• _Directions for this task_:
Print, from the listing below, the lines starting at the line containing "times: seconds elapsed" and ending at the line containing "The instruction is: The", exactly as they stand, and print nothing else.
(Extracted information)
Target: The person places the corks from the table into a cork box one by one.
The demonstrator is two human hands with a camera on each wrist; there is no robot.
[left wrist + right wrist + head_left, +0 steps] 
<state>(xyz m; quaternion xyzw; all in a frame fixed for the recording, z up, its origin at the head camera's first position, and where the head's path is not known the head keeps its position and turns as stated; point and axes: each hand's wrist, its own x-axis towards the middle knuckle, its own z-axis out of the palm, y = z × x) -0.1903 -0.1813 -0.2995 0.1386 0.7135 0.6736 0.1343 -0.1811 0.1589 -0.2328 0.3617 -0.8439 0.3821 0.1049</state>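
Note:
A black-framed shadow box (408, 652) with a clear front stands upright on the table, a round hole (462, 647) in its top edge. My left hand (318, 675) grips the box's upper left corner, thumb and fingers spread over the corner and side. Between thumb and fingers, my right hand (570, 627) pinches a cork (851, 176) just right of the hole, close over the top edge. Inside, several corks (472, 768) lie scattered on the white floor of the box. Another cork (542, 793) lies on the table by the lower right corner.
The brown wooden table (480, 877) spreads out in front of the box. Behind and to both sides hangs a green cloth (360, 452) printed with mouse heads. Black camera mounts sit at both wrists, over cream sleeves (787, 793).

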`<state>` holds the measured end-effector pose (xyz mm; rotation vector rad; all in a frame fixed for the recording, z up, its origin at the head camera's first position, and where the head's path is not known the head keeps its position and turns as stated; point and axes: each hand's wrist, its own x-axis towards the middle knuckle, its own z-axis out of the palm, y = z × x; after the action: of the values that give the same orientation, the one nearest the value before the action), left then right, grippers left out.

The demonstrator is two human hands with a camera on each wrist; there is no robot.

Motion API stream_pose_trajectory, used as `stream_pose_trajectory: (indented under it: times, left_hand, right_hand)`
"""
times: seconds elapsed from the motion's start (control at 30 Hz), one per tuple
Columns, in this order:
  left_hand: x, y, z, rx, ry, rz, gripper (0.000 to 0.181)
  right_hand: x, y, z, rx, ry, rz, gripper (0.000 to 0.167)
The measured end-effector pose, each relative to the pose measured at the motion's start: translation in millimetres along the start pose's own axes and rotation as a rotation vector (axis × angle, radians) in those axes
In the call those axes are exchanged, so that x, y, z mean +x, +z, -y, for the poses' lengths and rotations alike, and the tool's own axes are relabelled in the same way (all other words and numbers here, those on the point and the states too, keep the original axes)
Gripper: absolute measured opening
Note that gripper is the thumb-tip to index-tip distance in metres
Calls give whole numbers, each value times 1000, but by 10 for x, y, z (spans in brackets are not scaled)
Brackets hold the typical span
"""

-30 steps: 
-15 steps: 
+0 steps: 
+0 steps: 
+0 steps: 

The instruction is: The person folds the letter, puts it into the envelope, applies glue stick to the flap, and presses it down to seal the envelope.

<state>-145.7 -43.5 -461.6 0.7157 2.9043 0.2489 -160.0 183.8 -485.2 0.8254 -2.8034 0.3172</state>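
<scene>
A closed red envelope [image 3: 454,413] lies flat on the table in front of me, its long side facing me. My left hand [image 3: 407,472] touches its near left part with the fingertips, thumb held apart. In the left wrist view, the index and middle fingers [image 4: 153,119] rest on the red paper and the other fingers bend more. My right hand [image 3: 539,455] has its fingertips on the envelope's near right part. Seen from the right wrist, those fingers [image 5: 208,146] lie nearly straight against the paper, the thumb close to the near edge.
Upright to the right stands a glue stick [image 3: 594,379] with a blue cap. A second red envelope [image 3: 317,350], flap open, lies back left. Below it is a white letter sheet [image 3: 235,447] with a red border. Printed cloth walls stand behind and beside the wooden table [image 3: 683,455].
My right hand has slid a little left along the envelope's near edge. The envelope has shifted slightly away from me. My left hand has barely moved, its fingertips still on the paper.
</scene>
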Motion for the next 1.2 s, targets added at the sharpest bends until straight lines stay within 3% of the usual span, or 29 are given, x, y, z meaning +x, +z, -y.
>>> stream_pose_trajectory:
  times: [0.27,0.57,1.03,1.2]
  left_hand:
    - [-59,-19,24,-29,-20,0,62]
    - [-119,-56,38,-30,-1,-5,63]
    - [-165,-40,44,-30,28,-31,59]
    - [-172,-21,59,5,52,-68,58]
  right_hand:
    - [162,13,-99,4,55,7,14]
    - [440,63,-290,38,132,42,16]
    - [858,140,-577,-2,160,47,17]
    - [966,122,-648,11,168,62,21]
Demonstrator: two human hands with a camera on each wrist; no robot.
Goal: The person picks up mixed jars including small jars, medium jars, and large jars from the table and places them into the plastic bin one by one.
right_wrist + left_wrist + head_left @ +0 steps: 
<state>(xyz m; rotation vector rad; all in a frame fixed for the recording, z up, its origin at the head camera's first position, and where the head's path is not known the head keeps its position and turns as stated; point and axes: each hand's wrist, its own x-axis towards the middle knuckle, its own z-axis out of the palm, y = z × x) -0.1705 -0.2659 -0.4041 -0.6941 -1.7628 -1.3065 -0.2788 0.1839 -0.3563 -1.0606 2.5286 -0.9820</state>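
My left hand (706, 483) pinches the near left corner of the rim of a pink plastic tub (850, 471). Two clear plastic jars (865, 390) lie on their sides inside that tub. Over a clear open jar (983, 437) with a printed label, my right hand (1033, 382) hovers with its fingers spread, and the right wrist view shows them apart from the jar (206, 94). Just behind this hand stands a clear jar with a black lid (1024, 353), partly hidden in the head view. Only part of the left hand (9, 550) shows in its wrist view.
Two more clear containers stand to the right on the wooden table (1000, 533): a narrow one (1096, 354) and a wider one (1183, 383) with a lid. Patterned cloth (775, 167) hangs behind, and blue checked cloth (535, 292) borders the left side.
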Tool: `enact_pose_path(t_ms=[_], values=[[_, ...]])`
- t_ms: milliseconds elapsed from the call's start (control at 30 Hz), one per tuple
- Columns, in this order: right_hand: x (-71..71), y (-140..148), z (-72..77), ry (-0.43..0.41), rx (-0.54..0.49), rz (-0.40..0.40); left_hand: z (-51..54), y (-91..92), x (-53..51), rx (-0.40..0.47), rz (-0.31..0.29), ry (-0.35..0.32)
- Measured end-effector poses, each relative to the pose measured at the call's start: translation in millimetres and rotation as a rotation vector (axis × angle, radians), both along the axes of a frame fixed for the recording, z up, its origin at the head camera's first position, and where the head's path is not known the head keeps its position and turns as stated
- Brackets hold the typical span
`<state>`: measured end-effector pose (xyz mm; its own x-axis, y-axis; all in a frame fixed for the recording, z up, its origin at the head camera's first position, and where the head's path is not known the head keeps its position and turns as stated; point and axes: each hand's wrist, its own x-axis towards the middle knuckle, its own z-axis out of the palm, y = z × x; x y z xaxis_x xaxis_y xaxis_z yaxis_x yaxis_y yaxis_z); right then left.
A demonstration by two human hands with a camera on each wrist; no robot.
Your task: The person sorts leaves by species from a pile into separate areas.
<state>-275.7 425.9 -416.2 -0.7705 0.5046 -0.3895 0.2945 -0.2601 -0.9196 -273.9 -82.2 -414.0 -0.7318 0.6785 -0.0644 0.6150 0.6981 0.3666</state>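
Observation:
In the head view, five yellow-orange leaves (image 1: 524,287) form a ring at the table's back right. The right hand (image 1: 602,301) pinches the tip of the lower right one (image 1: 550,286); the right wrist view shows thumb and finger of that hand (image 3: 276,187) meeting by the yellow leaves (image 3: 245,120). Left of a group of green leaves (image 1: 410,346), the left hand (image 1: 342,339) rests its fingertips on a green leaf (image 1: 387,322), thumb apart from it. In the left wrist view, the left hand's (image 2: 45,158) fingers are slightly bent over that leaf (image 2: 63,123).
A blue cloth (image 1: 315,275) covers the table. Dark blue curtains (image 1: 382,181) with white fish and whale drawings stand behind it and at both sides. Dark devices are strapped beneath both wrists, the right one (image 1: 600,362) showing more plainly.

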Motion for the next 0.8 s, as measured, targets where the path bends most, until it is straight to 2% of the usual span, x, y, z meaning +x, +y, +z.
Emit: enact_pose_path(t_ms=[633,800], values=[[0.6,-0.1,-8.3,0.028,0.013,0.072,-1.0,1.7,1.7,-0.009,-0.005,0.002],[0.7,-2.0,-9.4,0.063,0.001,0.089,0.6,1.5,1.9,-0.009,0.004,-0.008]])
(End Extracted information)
• _Output for this exercise_:
times: seconds elapsed from the motion's start (control at 30 Hz), one per tuple
Columns, in this order:
  left_hand: x, y, z, rx, ry, rz, gripper (0.000 to 0.181)
  right_hand: x, y, z, rx, ry, rz, gripper (0.000 to 0.167)
The measured end-effector pose, each relative to the pose measured at the motion's start: translation in millimetres along the start pose's own axes and rotation as a rotation vector (axis × angle, radians) in those axes
In the call those axes are exchanged, so that x, y, z mean +x, +z, -y, for the poses' lengths and rotations alike, and the tool's own axes are relabelled in the same way (all other words and numbers here, those on the point and the states too, keep the original axes)
Gripper: absolute measured opening
Note that gripper is the thumb-tip to index-tip distance in metres
Calls give whole numbers, each value times 1000, but by 10 for x, y, z (spans in brackets are not scaled)
Brackets hold the typical span
"""

-30 steps: 
-15 steps: 
+0 steps: 
+0 steps: 
+0 steps: 

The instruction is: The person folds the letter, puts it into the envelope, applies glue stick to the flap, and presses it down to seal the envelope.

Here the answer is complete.